The water absorption amount was calculated using the following formula.

(W2−Wl) Water absorption amount = 100 Each image-receiving material was continuously subjected to heat development every 10 times at 150° C. for 75 seconds using a drum-belt type heat development device.

After the obtained sample was returned to room temperature, the light-sensitive material and the image-receiving material were peeled off and the peelability was evaluated. In addition, the number of uneven spots due to film damage or poor transfer on the image-receiving material after peeling was counted. on the other hand,
The reflection density (maximum density) of the dye image formed on the image-receiving material was measured, and the results shown in Table 1 were obtained. In the table, B, G, and R at the highest and lowest densities indicate that the densities were measured using blue, green, and red monochromatic lights, respectively.

Note that peelability was evaluated based on the following criteria.

○: It can be easily peeled off, and at the edge of the photosensitive material,
The photosensitive layer is not transferred to the image-receiving layer at all.

Δ: Peeling is relatively easy, but in some cases smooth peeling is not possible, or a very small portion of the photosensitive layer is transferred to the image-receiving layer at the edges.

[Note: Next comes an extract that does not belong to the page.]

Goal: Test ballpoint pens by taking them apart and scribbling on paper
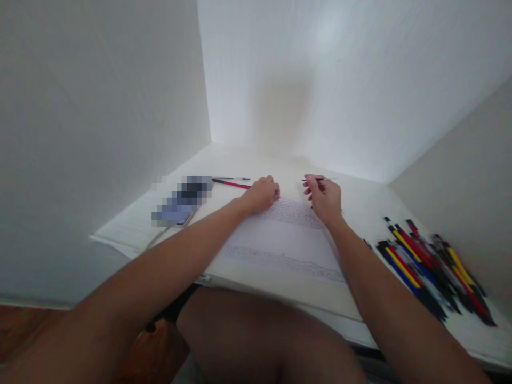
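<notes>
My left hand (264,193) rests at the top edge of a sheet of paper (294,237), its fingers curled closed. Whatever those fingers hold, if anything, is hidden. The sheet carries bands of small dark marks like handwriting near its top and bottom, with a blank stretch between. To the right, just above the sheet's upper right corner, my right hand (326,198) pinches a thin pen (319,180) with a dark front part. The pen lies nearly level, its dark tip pointing left. A red and black pen (234,184) lies left of my left hand, beside a slimmer pen (230,177).
A pile of several pens (424,266) in black, red, yellow and blue covers the right side of the white desk (276,165). A blurred-out flat object, perhaps a phone (184,202), lies at the left. White walls (320,96) enclose the desk's back and sides.
</notes>
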`<action>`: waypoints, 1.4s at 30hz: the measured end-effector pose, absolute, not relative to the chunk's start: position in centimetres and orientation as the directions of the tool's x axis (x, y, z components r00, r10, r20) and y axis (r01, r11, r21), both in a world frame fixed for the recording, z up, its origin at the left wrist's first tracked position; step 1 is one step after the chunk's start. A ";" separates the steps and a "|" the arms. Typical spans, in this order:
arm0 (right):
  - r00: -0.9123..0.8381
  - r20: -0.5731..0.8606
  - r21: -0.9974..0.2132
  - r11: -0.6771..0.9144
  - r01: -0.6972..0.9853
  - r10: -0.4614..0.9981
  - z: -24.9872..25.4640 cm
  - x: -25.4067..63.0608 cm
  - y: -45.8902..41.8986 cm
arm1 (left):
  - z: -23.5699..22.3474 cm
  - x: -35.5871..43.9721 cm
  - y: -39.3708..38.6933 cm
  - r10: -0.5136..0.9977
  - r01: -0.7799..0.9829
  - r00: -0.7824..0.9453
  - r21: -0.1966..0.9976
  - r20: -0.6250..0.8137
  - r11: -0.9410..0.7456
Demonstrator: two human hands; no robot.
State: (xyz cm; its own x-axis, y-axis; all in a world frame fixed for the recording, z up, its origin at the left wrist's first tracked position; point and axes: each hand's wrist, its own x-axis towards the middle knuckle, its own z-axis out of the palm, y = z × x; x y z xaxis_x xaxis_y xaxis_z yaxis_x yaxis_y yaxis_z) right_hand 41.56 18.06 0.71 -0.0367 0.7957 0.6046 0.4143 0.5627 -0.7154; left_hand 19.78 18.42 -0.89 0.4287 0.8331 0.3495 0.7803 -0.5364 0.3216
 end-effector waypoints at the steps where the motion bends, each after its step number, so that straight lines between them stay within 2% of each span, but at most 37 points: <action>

×: Considerable peeling strength was required for peeling off, and in most cases of peeling, a portion of the photosensitive layer was observed to be transferred to the image-receiving layer.

XX: It was almost impossible to separate the photosensitive material and image-receiving material.

From the results shown in Table 1, dye image-receiving material-1°8, which has only polyvinyl chloride as the dye image-receiving layer, has excellent peelability and high dye-receiving ability (high maximum density); It can be seen that unevenness is likely to occur on the surface of the dye image-receiving layer during development. On the other hand, dye image receiving material 2, which has a dye image receiving layer consisting of gelatin and mordant 1 (without polyvinyl chloride polymer latex), has insufficient peeling between the photosensitive material and the dye image receiving material after heat development. I understand.

It also contains polyvinyl chloride polymer latex,
It can be seen that dye image-receiving materials-3, 9, 14, 19, 24, and 29 containing only the amount specified in the present invention have insufficient improvement in releasability after heat development.

On the other hand, in image-receiving materials (Image-receiving materials-3 to 13) that contain the polymer latex of the present invention within the scope of the present invention but have a water absorption of more than 800% at 30°C, film destruction after thermal development occurs. It can be seen that there are many occurrences of uneven development due to uneven transfer and the like.

In contrast, the image-receiving material of the present invention (image-receiving material-15 to 1
8. 20-23. 25-28 and 30-33) have good releasability after heat development, and there is little occurrence of development unevenness.
Moreover, it can be seen that it gives a high maximum concentration. In particular, an image-receiving material with a water absorption of 600% or less at 30°C (Image-receiving material-2
0-23, 25-28 and 30-33), it can be seen that the releasability is good and the development unevenness is extremely small.

Example-2 In image-receiving material-12 prepared in Example-1, the hardener was H-1°5, 16 compared to H-12 used in Example-1.
．． Image-receiving materials (34-53) changed to 22 and listed in Table-3
It was created. In the same manner as in Example-1, water absorption, releasability, uneven development, and maximum density were examined. The results are shown in Table-3.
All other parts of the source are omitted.